Questions about Endgame tablebases

Alexander Nitschke

unread,

Mar 19, 1998, 3:00:00 AM3/19/98

to

I am looking for Ken Thompson's endgame CDs. Does someone know where to
get them?

I am also interested in some links to the theory of endgame tablebases.
For example: The five piece endgame KQR against KQ has
64*64*64*64*64=1.073.741.824 possible positions, if you count all
positions where more than one piece is on a square and all illegal
positions too. You have to multiply this by 2 to take into respect which
side is to move in the position. The number of positions in a database
of course must not be so large because of mirroring on the x- or the
y-axis or a diagonal or combined mirroring. The number of positions can
be reduced this way to 10*64*64*64*64=167.772.160 positions times 2. It
is reasonable to assume one byte per position in the database to
indicate how many moves are needed to mate or if it is a draw. So you
would need the above size in bytes to cover all positions in a database.
And the tablebases of Steven J. Edwards, which are available on
ftp://ftp.cis.uab.edu/pub/hyatt/TB/ have exactly this size.
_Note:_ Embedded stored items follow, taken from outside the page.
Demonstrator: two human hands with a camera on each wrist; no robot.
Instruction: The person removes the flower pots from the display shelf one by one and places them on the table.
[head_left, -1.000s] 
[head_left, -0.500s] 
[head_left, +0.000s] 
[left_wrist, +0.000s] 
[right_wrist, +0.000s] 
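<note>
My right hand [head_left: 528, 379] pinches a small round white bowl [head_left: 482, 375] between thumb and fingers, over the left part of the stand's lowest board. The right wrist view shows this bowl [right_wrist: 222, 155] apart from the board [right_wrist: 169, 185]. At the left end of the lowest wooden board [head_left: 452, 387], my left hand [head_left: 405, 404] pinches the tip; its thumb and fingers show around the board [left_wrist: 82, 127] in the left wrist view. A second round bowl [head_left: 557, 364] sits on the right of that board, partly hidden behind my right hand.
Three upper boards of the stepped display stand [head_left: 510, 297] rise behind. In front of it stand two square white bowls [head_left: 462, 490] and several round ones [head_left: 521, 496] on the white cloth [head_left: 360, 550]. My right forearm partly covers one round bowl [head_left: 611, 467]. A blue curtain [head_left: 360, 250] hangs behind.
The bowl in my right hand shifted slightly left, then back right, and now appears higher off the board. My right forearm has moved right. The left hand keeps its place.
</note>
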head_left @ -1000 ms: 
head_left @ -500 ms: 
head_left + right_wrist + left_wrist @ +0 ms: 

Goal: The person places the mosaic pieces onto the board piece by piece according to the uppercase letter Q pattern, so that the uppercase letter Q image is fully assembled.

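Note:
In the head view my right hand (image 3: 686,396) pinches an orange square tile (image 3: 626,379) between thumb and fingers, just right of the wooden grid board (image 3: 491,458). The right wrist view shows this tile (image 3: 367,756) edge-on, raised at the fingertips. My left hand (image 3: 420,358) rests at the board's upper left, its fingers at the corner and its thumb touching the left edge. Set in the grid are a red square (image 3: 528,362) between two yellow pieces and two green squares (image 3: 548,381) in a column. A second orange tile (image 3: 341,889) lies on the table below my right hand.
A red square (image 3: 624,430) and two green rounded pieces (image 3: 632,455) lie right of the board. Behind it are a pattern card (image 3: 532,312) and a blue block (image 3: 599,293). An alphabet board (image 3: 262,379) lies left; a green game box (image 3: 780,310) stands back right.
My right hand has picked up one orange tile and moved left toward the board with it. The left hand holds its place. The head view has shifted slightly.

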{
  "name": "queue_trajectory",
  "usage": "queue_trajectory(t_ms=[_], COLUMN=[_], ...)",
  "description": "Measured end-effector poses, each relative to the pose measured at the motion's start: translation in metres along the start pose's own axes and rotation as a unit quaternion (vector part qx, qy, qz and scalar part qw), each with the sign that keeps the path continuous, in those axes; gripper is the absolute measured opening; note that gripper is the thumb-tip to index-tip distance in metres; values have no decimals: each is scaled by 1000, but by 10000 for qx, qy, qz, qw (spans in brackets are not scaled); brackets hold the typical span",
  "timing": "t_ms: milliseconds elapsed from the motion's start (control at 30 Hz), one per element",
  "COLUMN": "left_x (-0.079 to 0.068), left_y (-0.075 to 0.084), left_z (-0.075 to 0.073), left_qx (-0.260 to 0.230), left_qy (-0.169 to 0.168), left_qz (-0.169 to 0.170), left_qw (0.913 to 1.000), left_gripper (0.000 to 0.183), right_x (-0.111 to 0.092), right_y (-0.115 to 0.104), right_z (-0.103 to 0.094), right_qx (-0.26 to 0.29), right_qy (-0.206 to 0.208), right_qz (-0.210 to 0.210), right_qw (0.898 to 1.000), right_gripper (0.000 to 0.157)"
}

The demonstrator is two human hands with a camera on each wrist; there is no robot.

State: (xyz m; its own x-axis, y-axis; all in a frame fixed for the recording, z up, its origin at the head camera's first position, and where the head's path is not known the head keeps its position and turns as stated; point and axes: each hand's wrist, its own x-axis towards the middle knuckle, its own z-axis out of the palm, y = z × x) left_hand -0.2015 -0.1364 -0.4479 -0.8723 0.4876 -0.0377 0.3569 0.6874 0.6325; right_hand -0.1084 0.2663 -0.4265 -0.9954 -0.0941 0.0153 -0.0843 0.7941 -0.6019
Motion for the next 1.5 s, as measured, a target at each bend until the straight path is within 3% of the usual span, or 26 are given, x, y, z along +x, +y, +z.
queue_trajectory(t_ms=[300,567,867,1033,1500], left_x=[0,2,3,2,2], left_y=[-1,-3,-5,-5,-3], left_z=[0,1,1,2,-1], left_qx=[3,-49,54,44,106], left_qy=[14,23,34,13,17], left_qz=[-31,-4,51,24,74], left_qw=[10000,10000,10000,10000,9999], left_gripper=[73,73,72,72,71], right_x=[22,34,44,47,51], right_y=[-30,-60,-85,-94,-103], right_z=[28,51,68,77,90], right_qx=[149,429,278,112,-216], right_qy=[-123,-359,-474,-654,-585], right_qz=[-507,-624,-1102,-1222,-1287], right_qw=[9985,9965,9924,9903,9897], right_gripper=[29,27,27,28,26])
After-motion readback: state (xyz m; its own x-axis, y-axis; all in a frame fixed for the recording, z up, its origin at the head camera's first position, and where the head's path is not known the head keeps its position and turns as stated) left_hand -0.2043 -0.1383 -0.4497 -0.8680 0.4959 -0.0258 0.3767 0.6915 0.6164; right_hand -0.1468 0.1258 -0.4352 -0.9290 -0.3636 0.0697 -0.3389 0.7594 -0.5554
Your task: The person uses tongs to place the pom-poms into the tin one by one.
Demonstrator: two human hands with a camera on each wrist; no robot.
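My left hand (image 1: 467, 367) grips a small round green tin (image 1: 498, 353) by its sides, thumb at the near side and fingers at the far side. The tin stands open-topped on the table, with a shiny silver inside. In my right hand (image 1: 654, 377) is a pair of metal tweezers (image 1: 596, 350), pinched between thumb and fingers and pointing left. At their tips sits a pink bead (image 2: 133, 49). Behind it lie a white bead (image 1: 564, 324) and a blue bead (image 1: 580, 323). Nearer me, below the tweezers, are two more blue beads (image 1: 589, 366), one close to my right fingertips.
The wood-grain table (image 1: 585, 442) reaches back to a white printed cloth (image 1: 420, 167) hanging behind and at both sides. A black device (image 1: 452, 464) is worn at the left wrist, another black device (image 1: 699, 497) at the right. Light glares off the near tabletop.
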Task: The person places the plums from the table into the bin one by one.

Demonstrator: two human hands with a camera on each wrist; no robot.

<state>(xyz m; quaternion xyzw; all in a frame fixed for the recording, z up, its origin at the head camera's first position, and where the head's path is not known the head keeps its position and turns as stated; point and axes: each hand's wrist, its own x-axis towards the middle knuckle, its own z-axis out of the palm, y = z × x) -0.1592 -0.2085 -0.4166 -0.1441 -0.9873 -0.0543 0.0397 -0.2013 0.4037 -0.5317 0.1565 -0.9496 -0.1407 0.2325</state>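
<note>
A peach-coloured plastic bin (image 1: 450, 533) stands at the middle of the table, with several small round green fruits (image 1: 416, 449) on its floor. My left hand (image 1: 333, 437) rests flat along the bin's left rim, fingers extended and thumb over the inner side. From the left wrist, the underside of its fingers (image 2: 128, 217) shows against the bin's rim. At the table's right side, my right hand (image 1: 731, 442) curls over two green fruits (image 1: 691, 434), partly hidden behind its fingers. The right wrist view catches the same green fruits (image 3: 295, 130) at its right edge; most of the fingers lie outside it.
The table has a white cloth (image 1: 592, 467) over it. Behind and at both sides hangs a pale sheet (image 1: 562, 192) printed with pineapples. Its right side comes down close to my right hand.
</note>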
Now the endgame database on the Fritz 5 CD is much smaller, it is only
29.105.205 bytes big. Now I would like to know, which possibilities
exist to further reduce the size of these databases. Can someone help me
there?

--
Alexander

bruce moreland

unread,

Mar 19, 1998, 3:00:00 AM3/19/98

to

On Thu, 19 Mar 1998 11:58:30 +0100, Alexander Nitschke
<alexander...@ww.tu-berlin.de> wrote:

>Now the endgame database on the Fritz 5 CD is much smaller, it is only
>29.105.205 bytes big. Now I would like to know, which possibilities
>exist to further reduce the size of these databases. Can someone help me
>there?

Thompson does a few extra things, as far as I know:

1) He Huffmann encodes the heck out of everything, which produces a
huge space savings.

2) Since there are always two kings on the board, and they can't be
adjacent, he only regards positions where they are not adjacent. This
reduces his space requirements by a little bit.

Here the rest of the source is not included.